══ Entries provided

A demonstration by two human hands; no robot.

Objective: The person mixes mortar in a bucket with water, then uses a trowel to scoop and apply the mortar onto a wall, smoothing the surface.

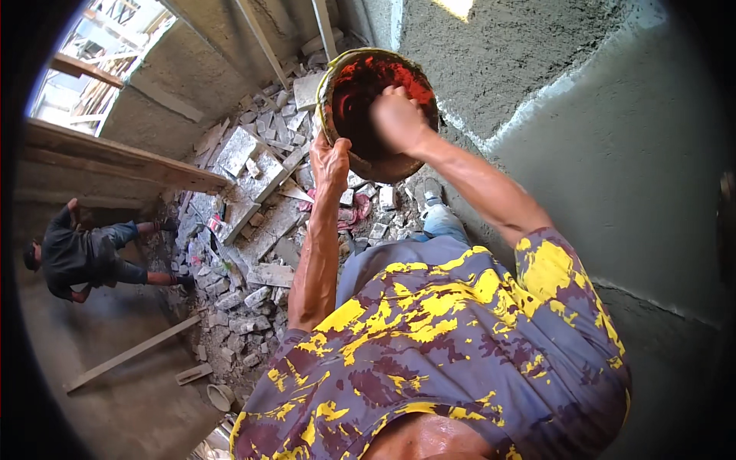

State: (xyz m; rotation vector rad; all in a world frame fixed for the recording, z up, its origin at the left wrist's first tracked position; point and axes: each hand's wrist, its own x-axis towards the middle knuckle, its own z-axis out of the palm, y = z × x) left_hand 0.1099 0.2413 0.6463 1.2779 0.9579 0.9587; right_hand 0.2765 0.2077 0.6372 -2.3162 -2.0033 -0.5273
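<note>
A round bucket (385, 170) with a red inside and a crusted, yellowish rim is held up in front of me, tilted so that its mouth shows. My left hand (330, 162) is closed on the bucket's near left rim, thumb over the edge. Inside the mouth is my right hand (400, 121), its back toward me and smeared by motion. What its fingers do, and whether they hold anything, cannot be made out. Dark shadow hides the bottom of the bucket.
Broken blocks and rubble (253, 172) cover the floor ahead and left. Wet-looking grey plaster (613, 169) coats the wall at right, beside a rougher patch (514, 61). A wooden beam (123, 157) spans the left. Another person (92, 249) stands at far left.
</note>
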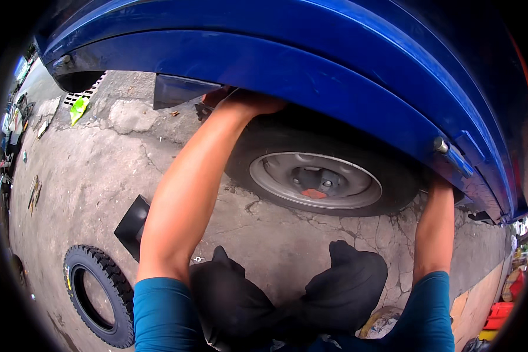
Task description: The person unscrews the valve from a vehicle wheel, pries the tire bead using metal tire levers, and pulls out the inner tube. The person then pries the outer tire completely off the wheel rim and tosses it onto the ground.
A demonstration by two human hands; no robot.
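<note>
A vehicle's blue body panel (234, 58) curves across the top. Beneath its lower edge stands a wheel with a black tyre (240, 155) and a grey steel rim (364, 182). My left hand (257, 104) reaches up under the panel at the wheel's left side, its fingers hidden. At the wheel's right side my right hand (442, 185) goes behind the panel's edge; only the wrist area shows. What either hand touches cannot be seen. Close to my left hand hang a dark flat flap (182, 92) and a dark bracket (203, 111).
A loose black tyre (123, 299) lies on the cracked concrete at lower left. Near my left elbow is a black flat piece (132, 226). A yellow-green bag (78, 110) lies by a drain grate (83, 91). Red objects (498, 315) stand at lower right.
</note>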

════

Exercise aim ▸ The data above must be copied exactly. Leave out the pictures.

Answer to this task ▸
A demonstration by two human hands; no robot.

Objective: The person mixes mortar in a bucket with water, then uses a trowel to scoop and apply the mortar onto a wall, smoothing the surface.


State: (xyz m; rotation vector rad; all in a world frame fixed for the recording, z up, its origin at the left wrist's first tracked position; point and axes: each hand's wrist, its own x-axis towards the middle knuckle, its own z-axis out of the palm, y = z × x) left_hand 0.1099 0.2413 0.6463 1.2779 0.9579 0.9587; right_hand 0.2765 0.2077 0.6372 -2.3162 -2.0033 -0.5273
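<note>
A round bucket (385, 170) with a red inside and a crusted, yellowish rim is held up in front of me, tilted so that its mouth shows. My left hand (330, 162) is closed on the bucket's near left rim, thumb over the edge. Inside the mouth is my right hand (400, 121), its back toward me and smeared by motion. What its fingers do, and whether they hold anything, cannot be made out. Dark shadow hides the bottom of the bucket.
Broken blocks and rubble (253, 172) cover the floor ahead and left. Wet-looking grey plaster (613, 169) coats the wall at right, beside a rougher patch (514, 61). A wooden beam (123, 157) spans the left. Another person (92, 249) stands at far left.
</note>
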Task description: The person unscrews the valve from a vehicle wheel, pries the tire bead using metal tire levers, and pulls out the inner tube. The person then pries the outer tire completely off the wheel rim and tosses it onto the ground.
A demonstration by two human hands; no robot.
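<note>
A vehicle's blue body panel (234, 58) curves across the top. Beneath its lower edge stands a wheel with a black tyre (240, 155) and a grey steel rim (364, 182). My left hand (257, 104) reaches up under the panel at the wheel's left side, its fingers hidden. At the wheel's right side my right hand (442, 185) goes behind the panel's edge; only the wrist area shows. What either hand touches cannot be seen. Close to my left hand hang a dark flat flap (182, 92) and a dark bracket (203, 111).
A loose black tyre (123, 299) lies on the cracked concrete at lower left. Near my left elbow is a black flat piece (132, 226). A yellow-green bag (78, 110) lies by a drain grate (83, 91). Red objects (498, 315) stand at lower right.
</note>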

Nothing further is needed for the answer.